Write out every line below that contains "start".

======== Dataset content

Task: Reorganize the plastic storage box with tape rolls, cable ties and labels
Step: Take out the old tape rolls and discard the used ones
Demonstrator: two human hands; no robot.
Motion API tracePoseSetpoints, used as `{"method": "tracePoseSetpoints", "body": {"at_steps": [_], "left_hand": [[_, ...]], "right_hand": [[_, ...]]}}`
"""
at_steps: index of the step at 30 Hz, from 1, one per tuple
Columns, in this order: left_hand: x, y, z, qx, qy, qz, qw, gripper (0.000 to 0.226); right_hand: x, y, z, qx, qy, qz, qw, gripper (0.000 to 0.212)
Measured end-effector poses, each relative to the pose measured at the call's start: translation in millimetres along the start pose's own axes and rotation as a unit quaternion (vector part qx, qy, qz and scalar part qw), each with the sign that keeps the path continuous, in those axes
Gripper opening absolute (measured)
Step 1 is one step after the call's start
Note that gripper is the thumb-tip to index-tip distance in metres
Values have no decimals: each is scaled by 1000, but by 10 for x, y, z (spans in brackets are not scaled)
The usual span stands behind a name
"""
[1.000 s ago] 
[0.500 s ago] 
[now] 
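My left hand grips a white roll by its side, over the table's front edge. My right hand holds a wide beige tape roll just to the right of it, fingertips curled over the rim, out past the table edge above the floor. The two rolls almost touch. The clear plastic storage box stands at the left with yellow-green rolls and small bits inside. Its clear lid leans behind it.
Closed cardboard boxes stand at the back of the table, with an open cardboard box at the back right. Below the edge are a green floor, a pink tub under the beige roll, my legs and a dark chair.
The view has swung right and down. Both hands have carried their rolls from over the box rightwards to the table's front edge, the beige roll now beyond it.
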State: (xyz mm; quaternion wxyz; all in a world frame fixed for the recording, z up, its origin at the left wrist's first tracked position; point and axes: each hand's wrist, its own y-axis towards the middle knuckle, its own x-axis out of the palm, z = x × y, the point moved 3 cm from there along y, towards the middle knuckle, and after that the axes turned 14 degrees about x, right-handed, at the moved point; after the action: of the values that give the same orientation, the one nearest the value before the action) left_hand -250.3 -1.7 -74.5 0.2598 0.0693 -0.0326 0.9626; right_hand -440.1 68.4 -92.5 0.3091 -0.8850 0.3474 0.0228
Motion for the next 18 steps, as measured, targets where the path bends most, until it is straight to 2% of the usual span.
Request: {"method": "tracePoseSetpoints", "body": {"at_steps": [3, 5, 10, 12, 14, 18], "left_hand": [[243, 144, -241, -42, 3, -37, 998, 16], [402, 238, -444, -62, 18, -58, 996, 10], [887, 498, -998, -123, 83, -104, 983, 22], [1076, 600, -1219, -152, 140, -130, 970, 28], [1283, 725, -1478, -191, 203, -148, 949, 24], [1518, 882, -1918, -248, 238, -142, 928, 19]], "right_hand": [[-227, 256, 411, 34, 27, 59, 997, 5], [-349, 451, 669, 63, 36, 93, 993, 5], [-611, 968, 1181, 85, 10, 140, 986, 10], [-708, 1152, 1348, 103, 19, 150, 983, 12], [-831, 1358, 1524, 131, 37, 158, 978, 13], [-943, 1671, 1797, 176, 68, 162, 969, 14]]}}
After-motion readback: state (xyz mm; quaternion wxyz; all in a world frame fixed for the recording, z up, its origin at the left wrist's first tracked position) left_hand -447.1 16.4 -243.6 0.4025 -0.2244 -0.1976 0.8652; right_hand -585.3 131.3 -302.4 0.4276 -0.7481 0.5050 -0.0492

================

Answer below:
Measured end-effector poses, each relative to the pose measured at the call's start: translation in millimetres along the start pose's own axes and rotation as a unit quaternion (vector part qx, qy, qz and scalar part qw), each with the sign that keeps the path continuous, in those axes
Step 1 is one step after the call's start

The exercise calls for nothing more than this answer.